# Problem to work on
Set down word for word each line from the start of the listing through the line that contains "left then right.", both included.

________________________

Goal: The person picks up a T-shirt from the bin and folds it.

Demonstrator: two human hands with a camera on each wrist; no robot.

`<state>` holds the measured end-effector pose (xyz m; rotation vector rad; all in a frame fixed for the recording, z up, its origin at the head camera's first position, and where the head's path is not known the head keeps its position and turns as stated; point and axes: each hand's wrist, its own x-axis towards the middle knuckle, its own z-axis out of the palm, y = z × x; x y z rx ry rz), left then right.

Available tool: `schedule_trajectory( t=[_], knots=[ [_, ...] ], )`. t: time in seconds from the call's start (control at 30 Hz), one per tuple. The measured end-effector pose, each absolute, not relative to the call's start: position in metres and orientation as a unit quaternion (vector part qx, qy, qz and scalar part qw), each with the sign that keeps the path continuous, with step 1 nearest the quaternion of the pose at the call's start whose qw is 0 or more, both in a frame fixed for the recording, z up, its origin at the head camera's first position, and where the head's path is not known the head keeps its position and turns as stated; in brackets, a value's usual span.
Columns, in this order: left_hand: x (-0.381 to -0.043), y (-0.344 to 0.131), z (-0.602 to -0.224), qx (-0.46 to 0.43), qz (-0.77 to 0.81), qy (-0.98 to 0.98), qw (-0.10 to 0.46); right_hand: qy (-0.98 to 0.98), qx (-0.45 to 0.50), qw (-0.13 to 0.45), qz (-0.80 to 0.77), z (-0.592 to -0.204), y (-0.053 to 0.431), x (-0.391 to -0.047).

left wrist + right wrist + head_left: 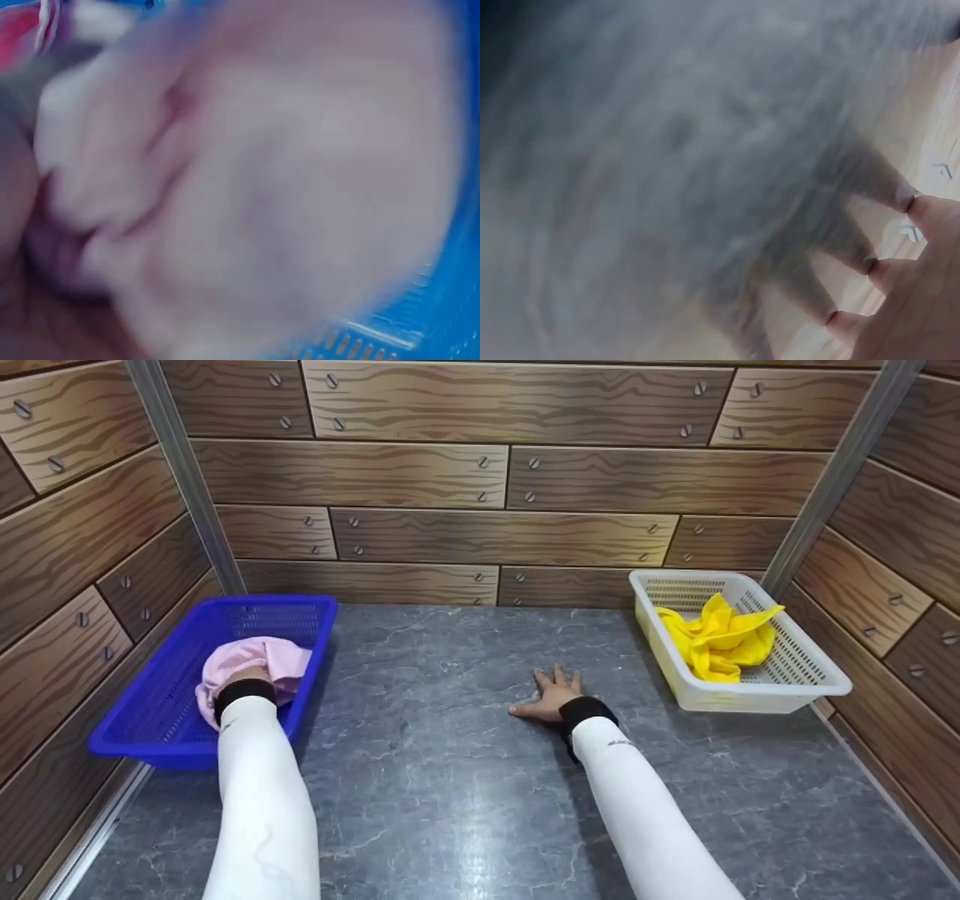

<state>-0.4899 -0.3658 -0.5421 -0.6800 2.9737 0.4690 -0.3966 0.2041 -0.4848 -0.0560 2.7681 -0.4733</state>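
Observation:
My left hand reaches into the blue basket and grips a crumpled pink cloth. Seen from the left wrist, the bunched cloth fills most of the picture, blurred, with folds caught between thumb and fingers at the left edge. From the head view, the cloth hides most of those fingers. My right hand has its fingers spread over the grey tabletop and holds nothing. The right wrist view shows its fingertips touching the shiny surface.
At the right, a white perforated basket holds a crumpled yellow cloth. Wood-patterned walls enclose the tabletop at the back and both sides. Something red and white, too blurred to identify, shows in the left wrist view's corner.

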Motion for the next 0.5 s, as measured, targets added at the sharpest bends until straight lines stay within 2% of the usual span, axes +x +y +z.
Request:
schedule_trajectory(
  t=[0.07, 0.1, 0.23, 0.33, 0.5],
  knots=[
    [-0.459, -0.345, -0.511, -0.225, 0.171, 0.959, 0.027, 0.971, -0.022, 0.159, -0.177, -0.485, 0.204, -0.396],
    [-0.436, -0.334, -0.487, -0.225, 0.209, 0.95, 0.054, 0.971, -0.024, 0.156, -0.18, -0.485, 0.204, -0.395],
    [-0.389, -0.298, -0.43, -0.251, 0.238, 0.938, -0.02, 0.972, -0.027, 0.154, -0.178, -0.484, 0.205, -0.395],
    [-0.38, -0.289, -0.411, -0.274, 0.271, 0.92, -0.071, 0.972, -0.029, 0.154, -0.176, -0.484, 0.205, -0.395],
    [-0.391, -0.293, -0.403, -0.31, 0.338, 0.873, -0.163, 0.972, -0.023, 0.16, -0.17, -0.484, 0.205, -0.397]
  ],
)
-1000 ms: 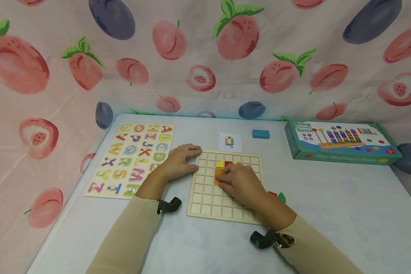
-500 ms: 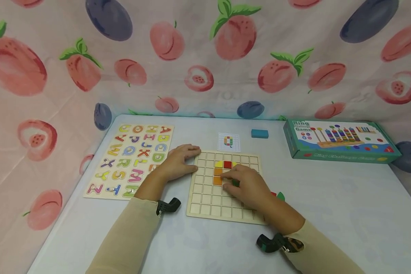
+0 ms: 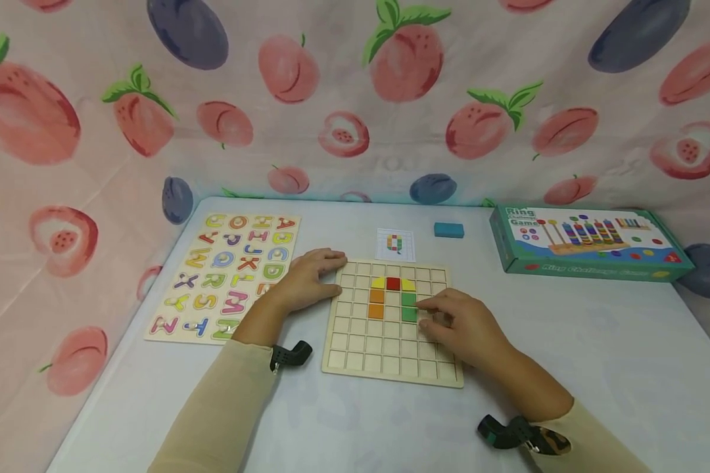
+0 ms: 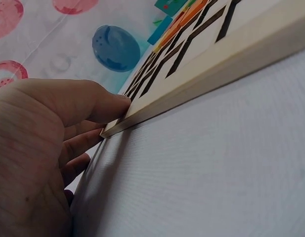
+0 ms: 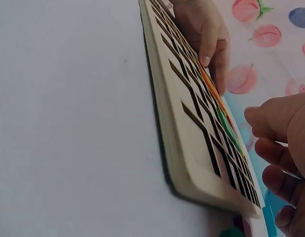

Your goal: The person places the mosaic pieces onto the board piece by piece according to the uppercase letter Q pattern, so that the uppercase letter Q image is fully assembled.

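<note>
On the white table lies a wooden grid board (image 3: 363, 361). Its upper rows hold a red square tile (image 3: 393, 284) between two rounded yellow tiles (image 3: 378, 283). Below these, two orange tiles (image 3: 376, 311) form the left column and two green tiles (image 3: 409, 299) the right one. My left hand (image 3: 307, 281) rests at the board's upper left, its thumb (image 4: 115, 104) on the edge and its fingers extended past the corner. Over the board's right side hovers my right hand (image 3: 467, 326), fingers loosely bent beside the green tiles, with nothing between thumb and fingertips.
Behind the board lies a small card (image 3: 396, 246) printed with a coloured tile pattern, and a blue block (image 3: 448, 230). An alphabet puzzle board (image 3: 177, 282) is at left, a Ring Challenge Game box (image 3: 591, 244) at back right. Partly seen in the right wrist view is a green piece (image 5: 233, 232).
My right hand has pulled back to the right from over the tiles, uncovering the right yellow tile and both green tiles. My left hand stays at the board's edge.
</note>
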Motion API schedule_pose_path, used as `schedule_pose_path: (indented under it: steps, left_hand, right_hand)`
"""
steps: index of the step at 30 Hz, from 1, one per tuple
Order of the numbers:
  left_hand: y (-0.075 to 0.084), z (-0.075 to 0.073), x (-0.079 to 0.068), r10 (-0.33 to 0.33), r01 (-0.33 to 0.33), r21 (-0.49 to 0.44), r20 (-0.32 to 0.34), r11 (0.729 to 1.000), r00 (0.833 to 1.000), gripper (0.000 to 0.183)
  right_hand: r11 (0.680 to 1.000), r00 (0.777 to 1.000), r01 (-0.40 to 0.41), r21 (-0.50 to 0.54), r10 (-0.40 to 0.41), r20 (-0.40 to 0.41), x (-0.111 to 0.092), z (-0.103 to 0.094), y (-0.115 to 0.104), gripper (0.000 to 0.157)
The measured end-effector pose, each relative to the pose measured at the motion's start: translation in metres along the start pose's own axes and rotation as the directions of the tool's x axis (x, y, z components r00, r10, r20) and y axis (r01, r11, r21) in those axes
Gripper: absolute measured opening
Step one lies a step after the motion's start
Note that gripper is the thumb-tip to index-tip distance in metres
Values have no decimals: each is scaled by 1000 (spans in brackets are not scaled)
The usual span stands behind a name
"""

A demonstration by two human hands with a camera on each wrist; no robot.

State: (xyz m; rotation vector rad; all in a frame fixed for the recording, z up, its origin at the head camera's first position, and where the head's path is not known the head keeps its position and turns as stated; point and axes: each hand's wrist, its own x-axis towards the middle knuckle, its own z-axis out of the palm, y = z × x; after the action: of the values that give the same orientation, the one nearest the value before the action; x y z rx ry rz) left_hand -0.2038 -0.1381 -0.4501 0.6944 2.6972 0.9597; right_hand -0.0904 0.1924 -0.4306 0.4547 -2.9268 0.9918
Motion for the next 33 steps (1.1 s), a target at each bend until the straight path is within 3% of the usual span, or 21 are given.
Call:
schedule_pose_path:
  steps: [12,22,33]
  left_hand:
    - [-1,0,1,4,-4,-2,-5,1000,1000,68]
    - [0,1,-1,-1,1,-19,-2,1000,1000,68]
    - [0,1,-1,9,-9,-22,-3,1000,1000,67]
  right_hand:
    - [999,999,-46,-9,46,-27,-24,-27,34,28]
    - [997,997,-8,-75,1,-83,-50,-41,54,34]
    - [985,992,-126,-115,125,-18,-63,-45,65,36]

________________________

# Solution to the problem
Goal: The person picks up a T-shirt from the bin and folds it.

Demonstrator: two human hands with a camera on each wrist; no robot.

`<state>` holds the measured end-effector pose (xyz m; rotation vector rad; all in a frame fixed for the recording, z up, its origin at the head camera's first position, and where the head's path is not known the head keeps its position and turns as stated; point and axes: each hand's wrist, its own x-axis towards the middle knuckle, its own z-axis out of the palm, y = z × x; x y z rx ry rz), left then right.

The exercise requires nothing else.